275The rules relating to evidence of recent complaint are hereby abrogated with respect to offences under sections 151, 152, 153, 153.‍1, 155 and 159, subsections 160(2) and (3) and sections 170, 171, 172, 173, 271, 272 and 273.
Clause 13:Relevant portion of subsection 276(1):
276(1)In proceedings in respect of an offence under section 151, 152, 153, 153.‍1, 155 or 159, subsection 160(2) or (3) or section 170, 171, 172, 173, 271, 272 or 273, evidence that the complainant has engaged in sexual activity, whether with the accused or with any other person, is not admissible to support an inference that, by reason of the sexual nature of that activity, the complainant
Clause 14:Existing text of section 277:
277In proceedings in respect of an offence under section 151, 152, 153, 153.‍1, 155 or 159, subsection 160(2) or (3) or section 170, 171, 172, 173, 271, 272 or 273, evidence of sexual reputation, whether general or specific, is not admissible for the purpose of challenging or supporting the credibility of the complainant.

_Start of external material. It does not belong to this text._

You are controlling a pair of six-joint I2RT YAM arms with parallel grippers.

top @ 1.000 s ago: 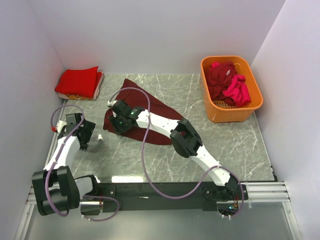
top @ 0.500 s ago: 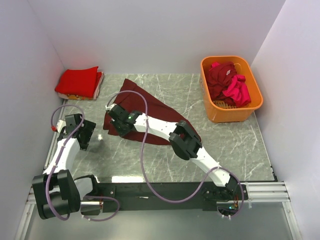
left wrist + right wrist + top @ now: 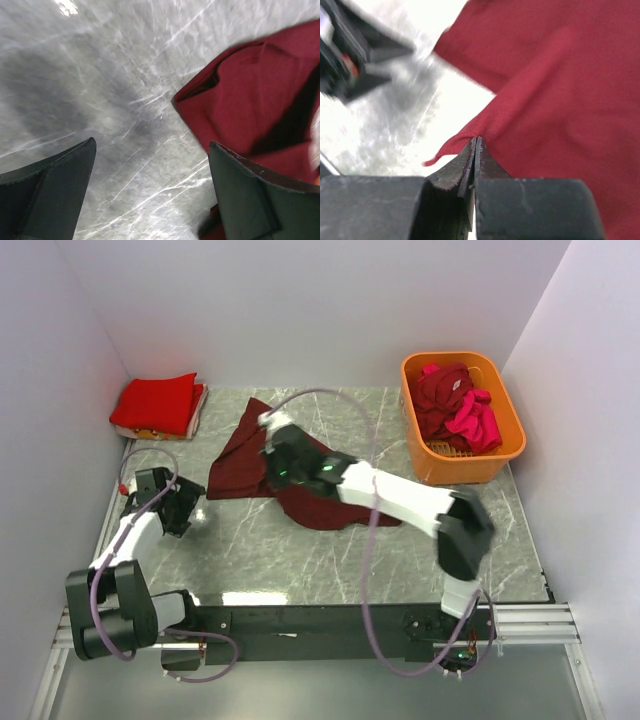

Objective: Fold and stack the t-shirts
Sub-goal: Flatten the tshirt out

Clause 15:Relevant portion of subsection 278.‍2(1):
278.‍2(1)Except in accordance with sections 278.‍3 to 278.‍91, no record relating to a complainant or a witness shall be produced to an accused in any proceedings in respect of any of the following offences or in any proceedings in respect of two or more offences at least one of which is any of the following offences:
(a)an offence under section 151, 152, 153, 153.‍1, 155, 159, 160, 170, 171, 172, 173, 210, 211, 213, 271, 272, 273, 279.‍01, 279.‍011, 279.‍02, 279.‍03, 286.‍1, 286.‍2 or 286.‍3; or
Clause 16:Existing text of section 287:
287(1)Every one who, with intent to procure the miscarriage of a female person, whether or not she is pregnant, uses any means for the purpose of carrying out his intention is guilty of an indictable offence and liable to imprisonment for life.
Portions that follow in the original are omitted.